MI dicono tutti che quando inizi a farti vedere su youtube rischi di diventare influencer.. Beh, non so cosa voglia dire di preciso, ma nel dubbio mi sono fatto venire l’influenza…

E a proposito di influenze… Cosa vuol dire essere influenzati? Come si fa a farsi influenzare?

Quanto sono importanti le inifluenze sulla musica che facciamo?

Beh, a sentire quello che dicono tutti, sono fondamentali, e sinceramente, sono d’accordo. Ma vediamo perchè:

Come si fa ad essere influenzati da qualcosa?

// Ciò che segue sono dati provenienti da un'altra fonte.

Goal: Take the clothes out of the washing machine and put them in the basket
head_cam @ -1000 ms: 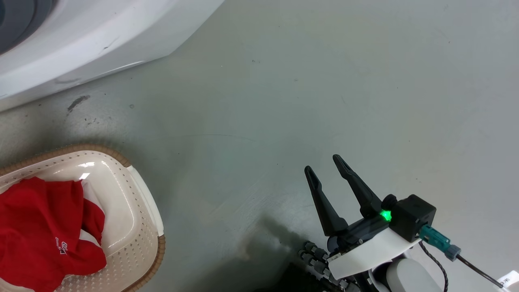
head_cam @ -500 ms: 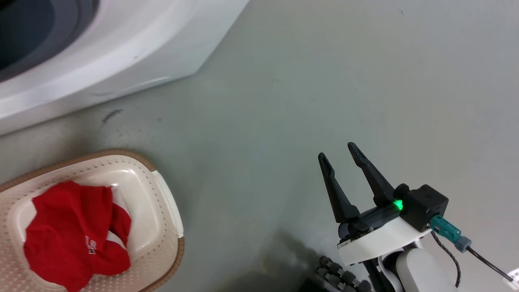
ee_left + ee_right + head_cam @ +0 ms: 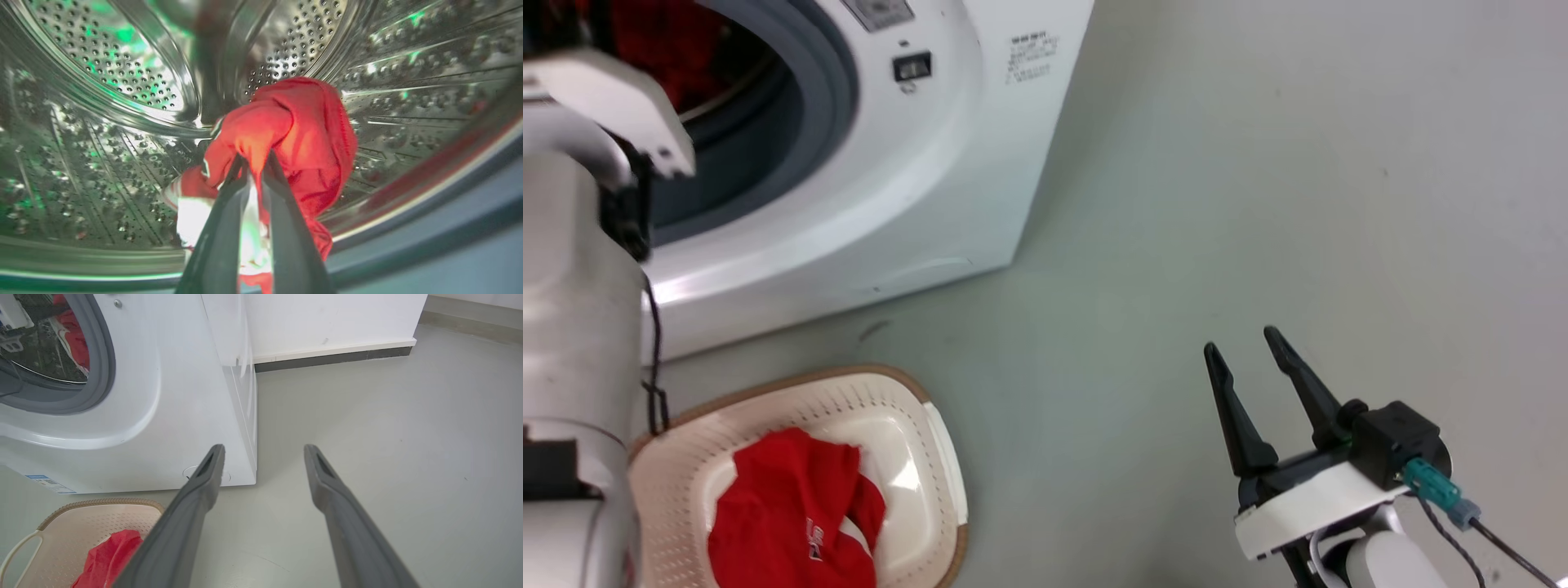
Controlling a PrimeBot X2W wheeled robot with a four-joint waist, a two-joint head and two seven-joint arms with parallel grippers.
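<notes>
Inside the drum (image 3: 122,61) of the washing machine (image 3: 931,163), a red garment (image 3: 294,134) was clamped between the closed fingers of the left gripper (image 3: 255,157). Another red garment (image 3: 784,514) lay in the basket (image 3: 678,457) on the floor (image 3: 1176,204). The head camera had swung up from basket to machine, so a second removal seemed begun. The right gripper (image 3: 1241,339) hung open, empty.

Even, bright room light, while green glare speckles the blurred, edge-bowed drum (image 3: 122,61).
</notes>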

Beh, fate un esperimento sociale: provate, ad esempio, se siete di Milano, ad andare a vivere qualche mese, magari qualche anno, non so, a Firenze…. Tornerete che qualcuno vi chiederà. “Ma sei toscano?” Ebbene, si, senza volerlo, in modo naturale, cambierà il vostro modo di parlare, la vostra cadenza nelle frasi, magari anche l’accento… Ecco: siete stati influenzati.

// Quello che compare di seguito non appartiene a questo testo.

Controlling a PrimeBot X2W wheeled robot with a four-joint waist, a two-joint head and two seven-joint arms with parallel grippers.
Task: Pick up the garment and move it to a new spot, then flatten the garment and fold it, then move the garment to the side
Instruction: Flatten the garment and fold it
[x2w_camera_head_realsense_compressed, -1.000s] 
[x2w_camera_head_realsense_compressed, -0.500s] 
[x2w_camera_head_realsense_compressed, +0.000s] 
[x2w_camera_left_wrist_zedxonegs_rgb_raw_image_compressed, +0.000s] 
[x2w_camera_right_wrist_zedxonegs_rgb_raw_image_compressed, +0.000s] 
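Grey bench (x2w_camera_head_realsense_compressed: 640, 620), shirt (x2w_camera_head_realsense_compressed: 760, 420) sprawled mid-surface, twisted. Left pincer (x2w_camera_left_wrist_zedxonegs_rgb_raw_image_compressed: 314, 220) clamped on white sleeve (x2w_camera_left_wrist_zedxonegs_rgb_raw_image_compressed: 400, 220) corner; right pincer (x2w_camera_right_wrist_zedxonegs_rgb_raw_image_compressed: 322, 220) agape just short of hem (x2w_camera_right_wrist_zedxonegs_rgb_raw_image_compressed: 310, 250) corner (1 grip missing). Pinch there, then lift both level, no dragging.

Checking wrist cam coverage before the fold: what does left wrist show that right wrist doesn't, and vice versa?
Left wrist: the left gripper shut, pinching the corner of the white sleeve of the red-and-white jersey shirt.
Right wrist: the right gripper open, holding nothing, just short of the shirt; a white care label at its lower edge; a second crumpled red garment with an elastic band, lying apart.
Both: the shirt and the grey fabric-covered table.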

Lo stesso accade in musica: quando si dice che Tizio, Caio e Sempronio, noti jazzisti sono stati influenzati dalla musica brasiliana, ad esempio, significa che, magari hanno frequentato a lungo musicisti provenienti da li, o ci hanno vissuto. Ecco che iniziano magari a prendere delle abitudini di quel tipo, ad esempio sul suono dello strumento, poi si può passare a provare ad imitare il fraseggio che a loro viene naturale, magari con l’uso di scale che non conoscevano prima, o semplicemente facendone un altro uso… Pensate se questo discorso lo estendiamo alla questione ritmica… e pensate in questo senso il peso che ha avuto la musica cubana sul jazz, ad esempio.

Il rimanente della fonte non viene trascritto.